The Palm Beach Post

Florida in spotlight again over its not-so-polite gun laws

- Frank Cerabino

I think science fiction writer Robert Heinlein got it wrong.

“An armed society is a polite society,” Heinlein said.

It’s a line frequently echoed by gun-rights groups. But we got a good reminder how questionab­le that assertion is after another “stand your ground” shooting in Florida that has become national news.

Michael Drejka is the 47-yearold Florida man you may have seen as a grainy silhouette in a viral video taken by a security camera outside a convenienc­e store near Clearwater late last week.

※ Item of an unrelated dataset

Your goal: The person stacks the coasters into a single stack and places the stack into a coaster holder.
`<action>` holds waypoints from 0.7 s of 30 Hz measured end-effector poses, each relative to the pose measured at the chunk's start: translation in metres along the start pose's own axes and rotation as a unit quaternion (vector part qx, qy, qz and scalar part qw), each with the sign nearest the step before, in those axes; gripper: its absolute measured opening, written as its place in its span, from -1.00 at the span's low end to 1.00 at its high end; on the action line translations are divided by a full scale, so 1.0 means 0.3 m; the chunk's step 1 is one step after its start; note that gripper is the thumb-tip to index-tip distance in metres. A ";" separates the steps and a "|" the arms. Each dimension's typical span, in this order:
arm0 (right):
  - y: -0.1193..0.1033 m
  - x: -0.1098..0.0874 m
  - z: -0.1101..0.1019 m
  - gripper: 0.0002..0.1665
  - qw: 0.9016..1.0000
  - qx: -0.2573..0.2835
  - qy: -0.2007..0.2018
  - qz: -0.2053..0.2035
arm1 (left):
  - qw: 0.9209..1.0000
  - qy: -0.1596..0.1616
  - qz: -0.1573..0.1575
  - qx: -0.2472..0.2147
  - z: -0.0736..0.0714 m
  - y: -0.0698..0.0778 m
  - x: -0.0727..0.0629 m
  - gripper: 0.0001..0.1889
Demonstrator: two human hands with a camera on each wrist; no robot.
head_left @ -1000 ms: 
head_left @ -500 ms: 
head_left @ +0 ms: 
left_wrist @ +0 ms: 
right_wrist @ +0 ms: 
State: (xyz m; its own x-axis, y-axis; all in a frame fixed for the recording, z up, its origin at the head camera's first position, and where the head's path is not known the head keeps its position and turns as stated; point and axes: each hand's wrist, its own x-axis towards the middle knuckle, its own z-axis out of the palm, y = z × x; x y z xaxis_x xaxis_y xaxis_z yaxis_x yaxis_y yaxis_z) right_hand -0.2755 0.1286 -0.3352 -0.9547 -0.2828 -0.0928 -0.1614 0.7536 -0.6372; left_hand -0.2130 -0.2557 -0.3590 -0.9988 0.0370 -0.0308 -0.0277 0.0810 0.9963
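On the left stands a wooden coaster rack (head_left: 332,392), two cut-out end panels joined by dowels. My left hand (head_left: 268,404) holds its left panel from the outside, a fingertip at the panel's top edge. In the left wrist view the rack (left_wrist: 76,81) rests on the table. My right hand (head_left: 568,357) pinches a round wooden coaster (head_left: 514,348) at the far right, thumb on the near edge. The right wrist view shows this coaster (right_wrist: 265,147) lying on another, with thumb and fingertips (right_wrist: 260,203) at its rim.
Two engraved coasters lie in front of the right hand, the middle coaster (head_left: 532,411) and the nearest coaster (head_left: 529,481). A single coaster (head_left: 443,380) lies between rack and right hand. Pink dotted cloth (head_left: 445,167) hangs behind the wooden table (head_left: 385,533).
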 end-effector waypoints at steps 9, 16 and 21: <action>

Drejka verbally confronted Brittany Jacobs, 24, who had parked her car in a handicappe­d spot outside the convenienc­e store while her boyfriend, Markeis McGlockton, 28, and the couple’s 5-year-old son were inside buying snacks. McGlockton then walked out of the store and saw the stranger arguing with his girlfriend as she was opening the car’s door and stepping outside the car.

Without speaking, McGlockton blindsided Drejka, using both hands to shove him violently to the ground. Drejka landed on his backside and in a moment, pulled out his concealed handgun and pointed it at McGlockton, who started to take a couple of steps back without fully turning away. Drejka then fired a single shot that hit the younger man in the chest and eventually killed him.

The shooting has gotten national attention because Pinellas County Sheriff Bob Gualtieri made the immediate determinat­ion that Drejka was protected by the state’s so-called “stand your ground” law, and that the shooting was justified under the law, especially after the Florida Legislatur­e altered the law last year in a way that made it even friendlier to the shooters.

“The law now is, that the state attorney has the burden of proof, by clear and convincing evidence, that the defendant, the shooter, is not entitled to ‘stand your ground,’” the sheriff told reporters. “Nowhere else is there anything like this in criminal law, where somebody asserts something, and the burden then shifts to the other person. So the law is changed dramatical­ly because you’ve got a situation here where ‘stand your ground’ allows for a subjective belief by the person that they are in harm’s way, they are in fear.

“In this case, this guy was

slammed to the ground. In very short order, he felt it necessary — seconds — felt it necessary to defend himself because he felt he was going to be attacked again,” Gualtieri continued. “And in order for him not to be justified, you have to take it outside of those bookends. And we are precluded from making an arrest unless we have probable cause that the person committed a crime, and we don’t have probable cause here of that.”

The case is still subject to review by the local prosecutor’s office and it has suddenly revived the 13-year-old law as a political hot topic in this election year.

There may not be any angels here. Jacobs shouldn’t have parked in the handicappe­d spot.

And McGlockton should have intervened in the argument between his girlfriend and Drejka without putting a hand on the stranger, let alone knocking him down.

And what about Drejka’s actions before the shooting? Other people said this wasn’t the first time he had confronted people in the parking lot.

Being a self-appointed parking lot vigilante can be benign. But less so when you’re concealing a firearm.

Drejka is one of the 1.8 million Floridians who is licensed to carry a concealed weapons in public. They are frequently portrayed by gun groups as “good guys with a gun” and our best defense against the so-called “bad guys with guns.”

But there were no other guns in this confrontat­ion.

So this is why I think Heinlein got it wrong with guns.

Drejka knew he had the ultimate fix for any confrontat­ion he started. No object of his scorn was too big or too young to confront. No situation was too delicate.

He could swagger up to cars and be as abusive or caustic as he pleased because he had a hidden, loaded gun that he was ready, and perhaps even itching, to use.

And he lived in a state that gave him every possible excuse to feel justified to use it if he was provoked. He was no longer required to retreat or de-escalate any conflict. All he had to do was to say he felt in danger of great bodily harm, and the law would be on his side.

He’s not the first to take advantage of this. In the decade after “stand your ground” went into effect, the number of justifiabl­e homicides in Florida rose 75 percent.

“So what’s relevant is not whether this guy is a good guy, a nice guy, whether he’s a jerk, whether he’s a thorn in people’s sides, and what he’s done,” Gualtieri said. “The only thing we can look at here: Is he in fear of further bodily harm because of what Markeis McGlockton did? And did he have the ability and the capability to carry this out?

“And the answer is yes. So that’s what we gotta look at.”

Let’s imagine this scene without a firearm in the mix.

I’ll bet that an unarmed Drejka would have been way more polite when confrontin­g strangers. There probably wouldn’t have been a confrontat­ion in the first place if Drejka weren’t armed.

So was he really a “good guy with a gun” or more of a “hothead with a gun”? And how many other Floridians with concealed weapons permits are just like him and grateful to live in a state that gives them a reckless license to kill?